◆ **Task brief**:
Once you reach the line containing "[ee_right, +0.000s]" in the entries below, write out that line and each one after it down to the line containing "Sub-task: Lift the", exactly and with nothing added.

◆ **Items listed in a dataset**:
┌────────

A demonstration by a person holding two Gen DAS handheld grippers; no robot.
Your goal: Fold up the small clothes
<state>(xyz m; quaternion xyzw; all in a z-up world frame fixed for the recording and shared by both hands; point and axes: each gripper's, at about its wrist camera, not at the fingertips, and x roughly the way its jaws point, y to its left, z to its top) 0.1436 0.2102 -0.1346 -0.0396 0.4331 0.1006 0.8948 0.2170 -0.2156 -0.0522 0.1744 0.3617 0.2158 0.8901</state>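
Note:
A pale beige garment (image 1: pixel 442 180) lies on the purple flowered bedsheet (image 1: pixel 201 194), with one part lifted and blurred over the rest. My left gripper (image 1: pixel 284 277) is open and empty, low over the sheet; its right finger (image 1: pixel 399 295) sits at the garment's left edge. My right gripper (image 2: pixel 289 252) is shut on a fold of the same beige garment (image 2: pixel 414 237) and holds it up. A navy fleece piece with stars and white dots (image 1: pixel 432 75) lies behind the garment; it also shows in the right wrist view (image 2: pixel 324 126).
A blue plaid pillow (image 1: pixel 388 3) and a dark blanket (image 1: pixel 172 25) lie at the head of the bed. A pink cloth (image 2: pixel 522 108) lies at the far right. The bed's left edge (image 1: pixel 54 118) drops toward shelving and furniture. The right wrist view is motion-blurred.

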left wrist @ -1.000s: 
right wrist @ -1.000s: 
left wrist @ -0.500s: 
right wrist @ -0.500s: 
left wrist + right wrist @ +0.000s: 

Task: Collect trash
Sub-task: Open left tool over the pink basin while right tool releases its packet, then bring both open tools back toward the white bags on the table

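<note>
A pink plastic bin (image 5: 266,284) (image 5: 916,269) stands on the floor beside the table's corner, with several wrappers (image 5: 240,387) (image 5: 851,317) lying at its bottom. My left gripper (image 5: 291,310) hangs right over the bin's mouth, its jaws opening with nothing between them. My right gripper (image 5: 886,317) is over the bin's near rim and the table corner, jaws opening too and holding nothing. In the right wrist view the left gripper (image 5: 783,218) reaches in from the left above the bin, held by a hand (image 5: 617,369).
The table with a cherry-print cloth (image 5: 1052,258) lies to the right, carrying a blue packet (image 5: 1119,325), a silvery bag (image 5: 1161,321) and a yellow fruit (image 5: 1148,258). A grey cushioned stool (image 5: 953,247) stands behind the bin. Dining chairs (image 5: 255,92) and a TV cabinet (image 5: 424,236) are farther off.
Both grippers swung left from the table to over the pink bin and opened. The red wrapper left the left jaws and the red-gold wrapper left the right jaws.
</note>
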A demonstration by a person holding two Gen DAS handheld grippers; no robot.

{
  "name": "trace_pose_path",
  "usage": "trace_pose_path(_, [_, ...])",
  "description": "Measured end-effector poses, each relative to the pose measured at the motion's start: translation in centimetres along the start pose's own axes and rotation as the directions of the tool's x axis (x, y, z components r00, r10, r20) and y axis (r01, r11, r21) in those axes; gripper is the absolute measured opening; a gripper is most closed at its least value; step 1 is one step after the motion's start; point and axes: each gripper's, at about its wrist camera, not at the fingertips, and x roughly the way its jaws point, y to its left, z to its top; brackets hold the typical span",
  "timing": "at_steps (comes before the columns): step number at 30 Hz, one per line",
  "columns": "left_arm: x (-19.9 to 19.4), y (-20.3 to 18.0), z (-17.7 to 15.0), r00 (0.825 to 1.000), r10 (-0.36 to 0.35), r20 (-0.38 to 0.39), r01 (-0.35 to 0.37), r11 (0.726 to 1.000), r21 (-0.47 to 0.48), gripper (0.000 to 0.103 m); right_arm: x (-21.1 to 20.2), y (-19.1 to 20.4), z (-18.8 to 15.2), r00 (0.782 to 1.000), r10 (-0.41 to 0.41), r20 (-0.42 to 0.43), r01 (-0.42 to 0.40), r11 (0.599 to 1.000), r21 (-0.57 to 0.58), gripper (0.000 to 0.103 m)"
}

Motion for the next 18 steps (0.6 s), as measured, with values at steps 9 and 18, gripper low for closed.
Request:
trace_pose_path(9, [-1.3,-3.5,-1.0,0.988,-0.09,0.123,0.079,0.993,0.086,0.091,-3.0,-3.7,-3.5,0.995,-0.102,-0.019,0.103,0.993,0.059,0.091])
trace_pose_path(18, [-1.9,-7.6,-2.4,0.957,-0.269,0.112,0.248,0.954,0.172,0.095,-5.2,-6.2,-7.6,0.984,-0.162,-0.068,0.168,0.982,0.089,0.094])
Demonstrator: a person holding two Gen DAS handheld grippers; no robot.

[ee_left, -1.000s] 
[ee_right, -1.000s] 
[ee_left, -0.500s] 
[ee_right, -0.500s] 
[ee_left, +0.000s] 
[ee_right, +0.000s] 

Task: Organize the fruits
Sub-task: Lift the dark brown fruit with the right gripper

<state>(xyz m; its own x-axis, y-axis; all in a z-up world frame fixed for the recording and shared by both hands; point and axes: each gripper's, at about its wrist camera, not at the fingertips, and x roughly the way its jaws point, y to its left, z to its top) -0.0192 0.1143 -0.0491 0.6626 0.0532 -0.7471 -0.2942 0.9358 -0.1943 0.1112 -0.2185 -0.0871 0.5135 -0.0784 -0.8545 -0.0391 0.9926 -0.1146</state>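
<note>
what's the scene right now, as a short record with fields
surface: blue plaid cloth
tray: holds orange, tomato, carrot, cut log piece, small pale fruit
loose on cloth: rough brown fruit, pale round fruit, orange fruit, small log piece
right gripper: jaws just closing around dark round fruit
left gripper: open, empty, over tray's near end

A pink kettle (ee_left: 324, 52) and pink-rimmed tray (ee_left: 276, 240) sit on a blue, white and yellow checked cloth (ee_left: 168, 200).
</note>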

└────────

◆ **Your solution**:
[ee_right, +0.000s] 

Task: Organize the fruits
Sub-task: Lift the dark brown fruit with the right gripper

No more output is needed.